So...... What's Your Config/Stats?

[rokudan]

Curious about everyone's stats...

Back when I got into managing a CheckPoint system, it was running Firewall-1/VPN-1 version 3.0 on a Windows NT box. Short on money, we put everything into one box... Management Server, Gateway, and Logging... I think it was a Pentium 300 or so, with 256 RAM... We had about 130 users behind it, maybe 20 rules, and a few custom defined objects.. And not too much traffic.. I logged everything in accounting mode... System worked well, never a single crash, except for the time I decided to modify the rules file manually and hosed it... But it typically ran at 60-70% CPU, and 75% memory... Scrolling through the log file was a nightmare, even though I wrote a nice logswitch file, that kept them small... I'll include that at the end for nostalgic purposes...

Anyway, now a days times have changed... And I have a decent setup for our core firewalls...

We have two clusters.

Cluster 1 (Production Firewall)
2 Nokia IP530's

Cluster 2 (Internal Firewall)
2 Nokia IP530's

Both have 512 RAM. And the two do interface together to pass traffic...

Each cluster has it's own policy file, but share , mgmt server, logging and objects. They are currently managed by a single Windows box, and logging to it as well. That Windows box is an out of support Dell Pentium 800 with 1 gig RAM. (Don't worry I am moving to SPLAT on a new box for mgmt, and another new box same for logging.. Both 3GHz and 2 gig RAM)

Total we have about 2000 custom objects, and about 1200 custom services... Each policy has around 200 rules incorporating those objects and services...

We currently run about 5-10% CPU and around 60% memory... On the Gateways... The Mgmt/Logging server runs about 7% except when viewing logs or building/pushing policy, then spikes from 50-100% CPU...

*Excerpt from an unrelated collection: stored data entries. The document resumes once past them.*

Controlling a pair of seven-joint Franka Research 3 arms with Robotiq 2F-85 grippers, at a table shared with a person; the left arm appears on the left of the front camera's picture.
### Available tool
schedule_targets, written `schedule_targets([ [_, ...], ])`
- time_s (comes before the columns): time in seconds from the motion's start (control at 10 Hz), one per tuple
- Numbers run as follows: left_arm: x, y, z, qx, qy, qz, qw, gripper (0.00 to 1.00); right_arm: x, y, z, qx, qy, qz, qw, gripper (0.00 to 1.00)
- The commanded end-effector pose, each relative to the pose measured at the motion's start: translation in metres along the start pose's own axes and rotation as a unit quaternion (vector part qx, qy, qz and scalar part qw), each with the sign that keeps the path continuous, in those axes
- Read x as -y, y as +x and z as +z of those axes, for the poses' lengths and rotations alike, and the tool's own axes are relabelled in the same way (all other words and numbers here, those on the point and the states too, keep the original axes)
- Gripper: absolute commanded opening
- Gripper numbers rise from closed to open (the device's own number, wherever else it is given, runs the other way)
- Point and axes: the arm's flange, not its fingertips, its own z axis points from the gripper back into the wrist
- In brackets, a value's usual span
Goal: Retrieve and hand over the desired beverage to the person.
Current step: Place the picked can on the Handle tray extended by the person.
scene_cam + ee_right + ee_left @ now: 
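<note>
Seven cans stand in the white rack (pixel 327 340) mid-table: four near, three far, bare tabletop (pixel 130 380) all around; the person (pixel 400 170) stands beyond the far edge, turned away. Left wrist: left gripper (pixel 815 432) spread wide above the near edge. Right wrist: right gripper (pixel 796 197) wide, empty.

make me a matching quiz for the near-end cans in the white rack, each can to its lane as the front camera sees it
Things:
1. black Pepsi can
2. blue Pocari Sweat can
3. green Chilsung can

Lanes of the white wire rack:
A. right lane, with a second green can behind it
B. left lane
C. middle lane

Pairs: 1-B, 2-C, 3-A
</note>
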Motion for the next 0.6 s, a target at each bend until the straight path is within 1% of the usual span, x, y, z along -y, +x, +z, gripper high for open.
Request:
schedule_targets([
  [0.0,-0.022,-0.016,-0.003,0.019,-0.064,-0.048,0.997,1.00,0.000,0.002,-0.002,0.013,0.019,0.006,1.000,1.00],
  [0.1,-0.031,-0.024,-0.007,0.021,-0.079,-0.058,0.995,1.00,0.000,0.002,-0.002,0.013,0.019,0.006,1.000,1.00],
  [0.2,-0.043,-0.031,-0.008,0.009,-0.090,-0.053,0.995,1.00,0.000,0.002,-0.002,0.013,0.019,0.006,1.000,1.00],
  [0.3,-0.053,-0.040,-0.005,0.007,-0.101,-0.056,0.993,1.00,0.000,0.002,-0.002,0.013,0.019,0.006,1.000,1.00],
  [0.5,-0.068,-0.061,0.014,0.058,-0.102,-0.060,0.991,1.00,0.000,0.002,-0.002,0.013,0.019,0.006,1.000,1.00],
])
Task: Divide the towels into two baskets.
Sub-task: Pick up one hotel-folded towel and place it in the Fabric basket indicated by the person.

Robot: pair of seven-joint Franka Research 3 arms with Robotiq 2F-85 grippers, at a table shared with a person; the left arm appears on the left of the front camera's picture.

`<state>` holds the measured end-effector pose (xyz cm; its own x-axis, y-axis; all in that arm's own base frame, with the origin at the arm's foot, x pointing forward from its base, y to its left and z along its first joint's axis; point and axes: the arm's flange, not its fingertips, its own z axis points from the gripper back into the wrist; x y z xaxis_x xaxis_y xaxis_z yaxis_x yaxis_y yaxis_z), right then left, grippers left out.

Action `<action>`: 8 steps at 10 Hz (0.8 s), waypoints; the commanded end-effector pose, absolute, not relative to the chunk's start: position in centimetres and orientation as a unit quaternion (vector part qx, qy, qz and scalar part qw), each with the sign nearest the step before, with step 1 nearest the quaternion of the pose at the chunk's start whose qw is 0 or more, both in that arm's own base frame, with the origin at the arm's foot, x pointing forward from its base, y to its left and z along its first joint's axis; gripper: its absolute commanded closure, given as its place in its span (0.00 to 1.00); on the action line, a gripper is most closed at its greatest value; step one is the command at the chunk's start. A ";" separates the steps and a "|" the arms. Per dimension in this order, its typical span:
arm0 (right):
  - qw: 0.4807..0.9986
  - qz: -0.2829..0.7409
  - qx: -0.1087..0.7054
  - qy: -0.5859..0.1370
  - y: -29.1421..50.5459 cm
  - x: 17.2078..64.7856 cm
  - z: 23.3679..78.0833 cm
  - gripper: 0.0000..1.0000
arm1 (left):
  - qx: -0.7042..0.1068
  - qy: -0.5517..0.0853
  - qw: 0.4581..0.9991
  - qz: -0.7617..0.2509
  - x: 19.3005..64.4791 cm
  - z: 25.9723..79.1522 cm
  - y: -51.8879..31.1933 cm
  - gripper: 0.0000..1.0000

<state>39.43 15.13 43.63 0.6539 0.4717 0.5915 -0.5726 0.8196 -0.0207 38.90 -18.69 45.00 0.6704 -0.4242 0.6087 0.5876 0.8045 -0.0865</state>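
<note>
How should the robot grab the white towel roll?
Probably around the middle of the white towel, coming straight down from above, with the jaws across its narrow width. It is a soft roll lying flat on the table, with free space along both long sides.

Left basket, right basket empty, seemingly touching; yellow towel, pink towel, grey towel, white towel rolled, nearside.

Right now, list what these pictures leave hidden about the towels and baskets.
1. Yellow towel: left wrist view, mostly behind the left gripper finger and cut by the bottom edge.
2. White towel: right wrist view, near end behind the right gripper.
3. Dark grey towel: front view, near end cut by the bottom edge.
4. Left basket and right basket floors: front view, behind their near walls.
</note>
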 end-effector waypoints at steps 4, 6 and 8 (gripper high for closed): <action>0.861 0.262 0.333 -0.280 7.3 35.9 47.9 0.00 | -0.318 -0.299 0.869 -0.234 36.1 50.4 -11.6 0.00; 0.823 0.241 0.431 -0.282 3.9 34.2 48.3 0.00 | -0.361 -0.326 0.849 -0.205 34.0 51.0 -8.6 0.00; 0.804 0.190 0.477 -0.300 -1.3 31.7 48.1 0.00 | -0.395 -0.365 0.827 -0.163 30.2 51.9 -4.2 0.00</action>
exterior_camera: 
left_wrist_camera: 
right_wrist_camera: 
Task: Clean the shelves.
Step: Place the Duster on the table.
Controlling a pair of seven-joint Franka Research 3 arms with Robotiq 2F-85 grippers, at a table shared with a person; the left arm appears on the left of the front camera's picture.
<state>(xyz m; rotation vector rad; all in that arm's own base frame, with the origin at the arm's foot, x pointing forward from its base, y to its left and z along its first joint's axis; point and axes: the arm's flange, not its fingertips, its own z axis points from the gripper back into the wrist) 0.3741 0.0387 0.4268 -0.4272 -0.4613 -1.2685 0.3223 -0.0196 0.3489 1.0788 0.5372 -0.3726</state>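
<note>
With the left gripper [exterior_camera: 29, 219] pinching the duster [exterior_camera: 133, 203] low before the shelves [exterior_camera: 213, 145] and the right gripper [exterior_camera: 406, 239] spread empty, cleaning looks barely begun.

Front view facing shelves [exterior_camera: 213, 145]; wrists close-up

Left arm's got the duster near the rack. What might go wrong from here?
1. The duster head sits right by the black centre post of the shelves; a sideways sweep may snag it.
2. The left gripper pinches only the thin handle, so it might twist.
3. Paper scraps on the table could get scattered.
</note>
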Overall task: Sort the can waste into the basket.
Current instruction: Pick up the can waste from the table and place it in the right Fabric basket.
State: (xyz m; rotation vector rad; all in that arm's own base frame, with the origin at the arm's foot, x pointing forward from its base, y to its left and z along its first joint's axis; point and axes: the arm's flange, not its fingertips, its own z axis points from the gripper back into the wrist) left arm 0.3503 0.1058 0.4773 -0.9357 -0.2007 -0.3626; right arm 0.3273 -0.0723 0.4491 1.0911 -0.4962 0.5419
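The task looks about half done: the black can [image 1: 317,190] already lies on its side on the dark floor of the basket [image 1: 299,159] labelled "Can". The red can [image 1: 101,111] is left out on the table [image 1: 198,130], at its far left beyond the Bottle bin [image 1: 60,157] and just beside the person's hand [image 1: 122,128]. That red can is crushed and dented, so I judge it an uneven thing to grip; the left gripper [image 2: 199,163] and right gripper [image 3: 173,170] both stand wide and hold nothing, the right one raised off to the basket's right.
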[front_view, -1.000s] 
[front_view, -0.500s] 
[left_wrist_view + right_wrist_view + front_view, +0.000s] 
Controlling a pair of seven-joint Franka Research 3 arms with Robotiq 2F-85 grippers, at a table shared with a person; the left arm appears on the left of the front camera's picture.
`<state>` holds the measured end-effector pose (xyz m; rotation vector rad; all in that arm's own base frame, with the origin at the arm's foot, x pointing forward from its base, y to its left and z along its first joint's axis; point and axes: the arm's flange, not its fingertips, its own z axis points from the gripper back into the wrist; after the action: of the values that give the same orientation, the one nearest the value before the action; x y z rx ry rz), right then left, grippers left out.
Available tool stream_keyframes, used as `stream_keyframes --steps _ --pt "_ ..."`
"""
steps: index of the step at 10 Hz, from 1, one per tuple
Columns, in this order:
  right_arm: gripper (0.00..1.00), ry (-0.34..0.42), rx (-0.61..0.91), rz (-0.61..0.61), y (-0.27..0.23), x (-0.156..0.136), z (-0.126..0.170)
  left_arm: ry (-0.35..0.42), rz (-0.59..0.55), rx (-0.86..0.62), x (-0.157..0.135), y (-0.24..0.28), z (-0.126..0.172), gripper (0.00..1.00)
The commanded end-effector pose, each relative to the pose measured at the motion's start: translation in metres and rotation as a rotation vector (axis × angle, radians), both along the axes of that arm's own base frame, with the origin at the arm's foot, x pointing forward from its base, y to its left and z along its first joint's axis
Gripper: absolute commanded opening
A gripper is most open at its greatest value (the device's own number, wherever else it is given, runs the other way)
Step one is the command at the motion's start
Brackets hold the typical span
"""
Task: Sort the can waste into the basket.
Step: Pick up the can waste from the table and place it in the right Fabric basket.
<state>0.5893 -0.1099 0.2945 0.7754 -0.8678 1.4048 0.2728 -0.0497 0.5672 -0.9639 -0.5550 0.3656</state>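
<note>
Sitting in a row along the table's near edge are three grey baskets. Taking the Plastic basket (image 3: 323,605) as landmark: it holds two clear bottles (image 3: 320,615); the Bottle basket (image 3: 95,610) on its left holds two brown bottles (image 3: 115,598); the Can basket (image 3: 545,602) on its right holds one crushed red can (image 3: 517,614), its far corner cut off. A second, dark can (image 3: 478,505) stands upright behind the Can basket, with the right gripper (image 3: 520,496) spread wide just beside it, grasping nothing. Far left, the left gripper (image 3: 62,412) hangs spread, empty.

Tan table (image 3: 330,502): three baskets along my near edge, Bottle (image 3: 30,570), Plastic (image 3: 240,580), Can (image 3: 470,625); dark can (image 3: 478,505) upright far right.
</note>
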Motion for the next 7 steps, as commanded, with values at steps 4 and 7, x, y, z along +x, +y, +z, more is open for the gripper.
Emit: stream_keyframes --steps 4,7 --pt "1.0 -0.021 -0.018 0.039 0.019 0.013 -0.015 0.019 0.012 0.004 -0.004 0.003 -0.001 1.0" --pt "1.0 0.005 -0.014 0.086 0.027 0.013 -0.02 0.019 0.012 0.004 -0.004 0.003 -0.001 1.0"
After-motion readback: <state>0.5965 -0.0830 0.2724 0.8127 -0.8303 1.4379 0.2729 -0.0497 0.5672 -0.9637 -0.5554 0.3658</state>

As in the past, they are rock solid, and have yet to let me down... I've some changes to make since taking them over, but that will come in time...

So, what platforms and stats are the rest of you working with?

[RayPesek]

What version of FW-1 are you using?

I had IP530's for a long time on both R55 and R61. On R55, with just a T-1, the CPU ran consistently between 10% and 15% with 512 MB of RAM. Moving it to R61 caused the CPU to run consistently between 45% and 65% with peaks to 80%.

When we increased the bandwidth to 6 M/bps, the CPU would hit 95%+ regularly. Eliminating all of the Internet Explorer SmartDefense checks, because we were patched against all of them, eliminated the high peaks.

The IP530's are just 721 MHz Pentium III's, so they are really underpowered for today's software. I also figure the newer versions are code-optimized for P-IV's.

Ray

[rokudan]

Currently running 55, but in a couple weeks going to 62... Running 61 on a couple other 530's I have, and have not had CPU spikes like that... So hopefully I wont see that on these...

[rokudan]

Upgraded one of my clusters last night to R62... They are still typically running about the same CPU usage, although every once in a while will spike to 70-80%... But typically under 10%... However since we are off peak usage for our customers, I have about 1/4 the connections.. So Monday will be the true test, well actually Tuesday probably since Monday is a holiday...

[sisu-up]

I'm running P1 R65 one MDS and one MLM. The upgrade from R61 to 65 was a bit crazy. P1 R61 HFA03 seems better (faster, more stable) then 65. 40 CMA's and 40 CLM's

The P1 is managing 4 VSX clusters, each running 10 VS's with a single EVR per cluster doing the routing (via ospf) for all VS's. I'm running R60 HFA01 VSX with a three special HF's. Lately I've had a series of cluster crashes in, which require a power cycle. Seems to happen every 6 days. Since March of 2008 I've had over 10 total cluster crashes.

I'm trying to move the VSX to R65, but have run into a few show stoppers that requires deveolpement to fix. I wonder if anyone out there is running R65 VSX on SPLAT.

Some of these cluster will process 15 to 20 milliion connections per day.

Everything is running on Dell 2850's.